Aging
Navigate
Research Paper|Volume 12, Issue 13|pp 13502—13517

Weighted correlation gene network analysis reveals a new stemness index-related survival model for prognostic prediction in hepatocellular carcinoma

Qiujing Zhang1, Jia Wang1,2, Menghan Liu3, Qingqing Zhu1, Qiang Li4, Chao Xie1, Congcong Han1, Yali Wang1, Min Gao5, Jie Liu1
  • 1Department of Oncology, Shandong Cancer Hospital and Institute, Shandong First Medical University and Shandong Academy of Medical Sciences, Jinan 250117, Shandong, China
  • 2Department of Oncology, Zibo Maternal and Child Health Hospital, Zibo 255000, Shandong, China
  • 3Basic Medicine College, Shandong First Medical University, Taian 271016, Shandong, China
  • 4Department of Oncology, Mengyin County Hospital, Linyi 276299, Shandong, China
  • 5Department of Radiotherapy, Shandong Cancer Hospital and Institute, Shandong First Medical University and Shandong Academy of Medical Sciences, Jinan 250117, Shandong, China
* Equal contribution
Received: February 13, 2020Accepted: May 27, 2020Published: July 9, 2020

Copyright © 2020 Zhang et al.

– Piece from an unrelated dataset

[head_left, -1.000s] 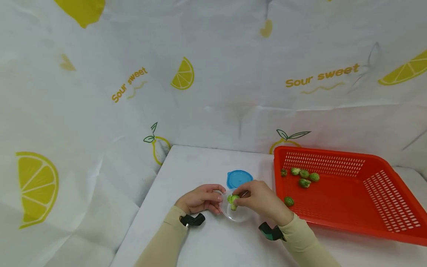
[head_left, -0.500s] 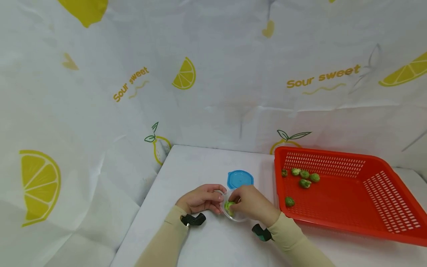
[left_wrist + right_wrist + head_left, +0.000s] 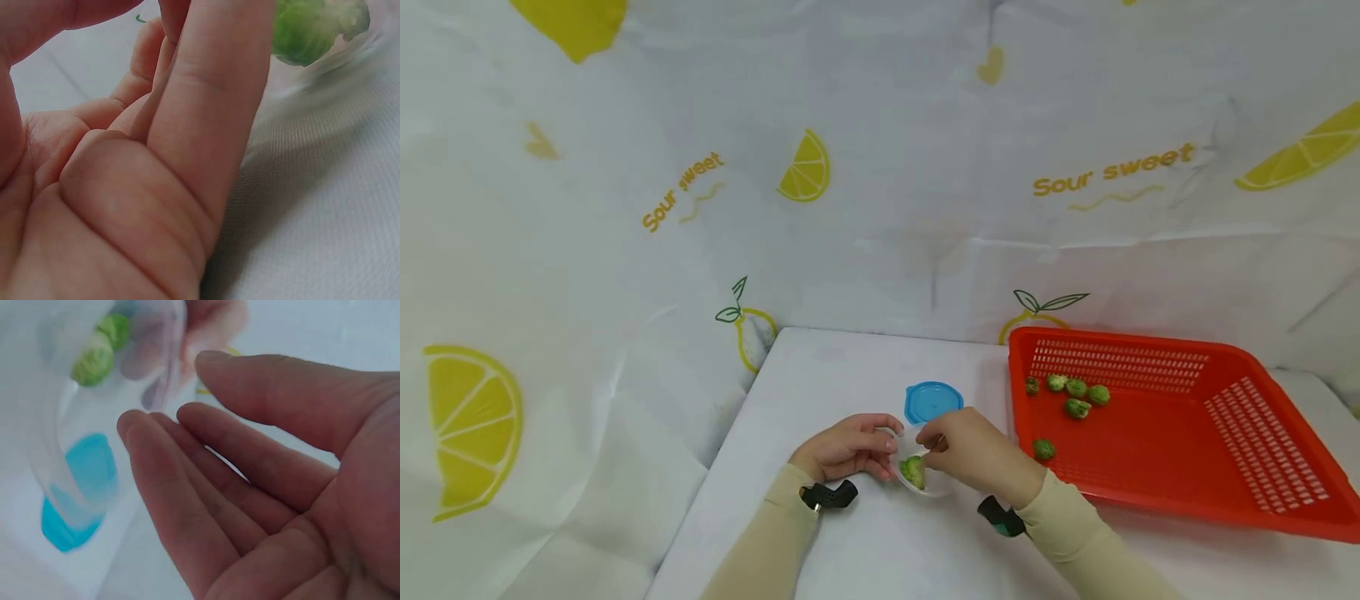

This is an open-access article distributed under the terms of the Creative Commons Attribution License (CC BY 3.0), which permits unrestricted use, distribution, and reproduction in any medium, provided the original author and source are credited.

Abstract

In this study, we constructed a new survival model using mRNA expression-based stemness index (mRNAsi) for prognostic prediction in hepatocellular carcinoma (HCC). Weighted correlation network analysis (WGCNA) of HCC transcriptome data (374 HCC and 50 normal liver tissue samples) from the TCGA database revealed 7498 differentially expressed genes (DEGs) that clustered into seven gene modules. LASSO regression analysis of the top two gene modules identified ANGPT2, EMCN, GLDN, USHBP1 and ZNF532 as the top five mRNAsi-related genes. We constructed our survival model with these five genes and tested its performance using 243 HCC and 202 normal liver samples from the ICGC database. Kaplan-Meier survival curve and receive operating characteristic curve analyses showed that the survival model accurately predicted the prognosis and survival of high- and low-risk HCC patients with high sensitivity and specificity. The expression of these five genes was significantly higher in the HCC tissues from the TCGA, ICGC, and GEO datasets (GSE25097 and GSE14520) than in normal liver tissues. These findings demonstrate that a new survival model derived from five strongly correlating mRNAsi-related genes provides highly accurate prognoses for HCC patients.